While the 225Wpc M6 Encore 225 is a Swiss Army Knife of a component with streaming capability, a built-in CD player/ripper, and 1TB of onboard storage, the M2si is a basic, elegant-looking, 55Wpc integrated amplifier. With no DAC, no streaming capability, and no phono stage, it offers just line-level analog inputs to connect sources. At $999, however, it represents an affordable entry point to Musical Fidelity products, which are routinely praised by audiophiles for their sound and build quality. The M2si will ship in March.

ELAC Adante AS-61 speakers

Demos of prototypes are common at CES, so my eyebrows didn’t rise when ELAC speaker designer Andrew Jones unloaded the details of the prototypes of his Adante AS-61 stand-mounted speaker ($2500/pair) he was demoing in ELAC’s room. What did surprise me was the expected shipping date: the second quarter of 2017. That means that ELAC’s new speaker, to be accompanied by tower and center-channel models, is nearly ready to go into production.


It sure sounded ready: Music played during the demo displayed precise imaging, good clarity with voices, and extended bass for a stand-mount design. The speaker uses a coincident driver for the mid- and high frequencies, and there’s a waveguide to enhance dispersion. Bass duties are handled by what ELAC calls an Interport Coupled Cavity, in which an internal 6.5” woofer drives an external 8” passive radiator. ELAC plans to make the Adante available in finishes of gloss white, gloss black, and home-theater-friendly satin black.

Rogue Audio RP-7 balanced preamplifier

Fresh from the glory of a SoundStage! Network 2016 Product of the Year award for its RP-1 preamplifier, Rogue Audio had a new preamp to show at CES 2017: the RP-7. At $4995, the RP-7 represents a big price jump over the $1695 RP-1. Rogue justifies this by claiming that the RP-7 has “remarkably natural and detailed sound that will place it alongside the best preamps in the world.” Them’s fightin’ words.

Rogue Audio

Along with balanced circuitry, the RP-7 has two sets each of balanced XLR inputs and outputs, three pairs of RCA inputs, and two pairs of RCA outputs. It uses four 12AU7 tubes and Mundorf Silver/Gold oil coupling capacitors. User-friendly features include an OLED front-panel display, home-theater bypass, a Mono button, and a loop for an A/V processor. Volume attenuation is carried out in steps of 0.5dB.
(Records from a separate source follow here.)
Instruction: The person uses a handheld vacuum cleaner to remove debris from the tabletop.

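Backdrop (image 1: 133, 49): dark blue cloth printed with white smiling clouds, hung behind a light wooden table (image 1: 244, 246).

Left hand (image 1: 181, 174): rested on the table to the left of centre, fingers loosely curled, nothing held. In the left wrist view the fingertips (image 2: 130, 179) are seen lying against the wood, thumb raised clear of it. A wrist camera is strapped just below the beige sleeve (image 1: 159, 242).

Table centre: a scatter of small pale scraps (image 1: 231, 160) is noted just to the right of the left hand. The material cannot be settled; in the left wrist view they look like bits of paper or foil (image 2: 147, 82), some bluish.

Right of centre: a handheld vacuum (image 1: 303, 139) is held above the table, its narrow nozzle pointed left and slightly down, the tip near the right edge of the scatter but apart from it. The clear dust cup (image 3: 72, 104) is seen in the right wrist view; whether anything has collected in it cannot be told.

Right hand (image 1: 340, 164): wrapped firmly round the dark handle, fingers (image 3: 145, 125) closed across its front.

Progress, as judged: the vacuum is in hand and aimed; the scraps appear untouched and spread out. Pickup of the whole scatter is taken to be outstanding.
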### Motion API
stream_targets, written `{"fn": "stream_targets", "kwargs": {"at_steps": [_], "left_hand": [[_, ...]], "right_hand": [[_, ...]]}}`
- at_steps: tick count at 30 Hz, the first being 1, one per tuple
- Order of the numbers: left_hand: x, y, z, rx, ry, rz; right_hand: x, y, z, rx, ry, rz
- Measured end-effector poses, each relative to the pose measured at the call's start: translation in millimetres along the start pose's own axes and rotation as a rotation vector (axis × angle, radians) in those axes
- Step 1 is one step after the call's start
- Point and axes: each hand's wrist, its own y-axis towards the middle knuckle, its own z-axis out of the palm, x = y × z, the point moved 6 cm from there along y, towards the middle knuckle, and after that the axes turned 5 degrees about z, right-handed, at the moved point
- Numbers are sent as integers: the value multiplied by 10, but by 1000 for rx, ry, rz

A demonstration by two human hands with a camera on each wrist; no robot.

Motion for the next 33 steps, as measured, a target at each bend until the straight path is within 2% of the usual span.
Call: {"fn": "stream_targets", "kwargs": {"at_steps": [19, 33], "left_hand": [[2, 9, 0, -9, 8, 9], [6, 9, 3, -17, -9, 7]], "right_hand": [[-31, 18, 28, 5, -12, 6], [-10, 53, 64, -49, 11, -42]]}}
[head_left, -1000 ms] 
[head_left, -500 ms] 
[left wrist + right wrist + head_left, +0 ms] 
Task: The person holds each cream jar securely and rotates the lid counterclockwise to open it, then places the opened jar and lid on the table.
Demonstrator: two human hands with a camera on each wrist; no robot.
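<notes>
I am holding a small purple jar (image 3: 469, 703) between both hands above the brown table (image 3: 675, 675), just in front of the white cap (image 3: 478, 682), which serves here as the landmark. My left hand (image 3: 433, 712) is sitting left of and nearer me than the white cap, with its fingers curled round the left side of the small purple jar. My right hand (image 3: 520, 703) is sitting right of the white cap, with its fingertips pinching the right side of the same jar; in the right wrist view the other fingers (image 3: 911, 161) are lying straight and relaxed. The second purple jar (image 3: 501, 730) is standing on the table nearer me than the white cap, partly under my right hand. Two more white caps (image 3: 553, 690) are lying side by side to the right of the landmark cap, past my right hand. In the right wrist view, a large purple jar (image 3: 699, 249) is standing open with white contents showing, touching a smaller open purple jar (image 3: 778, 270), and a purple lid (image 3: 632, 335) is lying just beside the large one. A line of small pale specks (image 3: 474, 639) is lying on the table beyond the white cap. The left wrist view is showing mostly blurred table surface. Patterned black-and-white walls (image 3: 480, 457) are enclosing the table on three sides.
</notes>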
I tested Rogue’s claim of “remarkably natural and detailed sound” by listening to Lou Reed’s “Walk on the Wild Side” through their demo system. The sound displayed a striking degree of presence: the women’s voices in the chorus jumped from the speakers and wrapped around my head in a way I hardly expected. Seriously -- mind blown. If the RP-7 -- which Rogue paired with their Stereo 100 power amp driving Joseph Audio Pulsar speakers -- can pull off that trick with a 1972 Lou Reed LP, think of what it will do for your other recordings. The RP-7 will be available in February.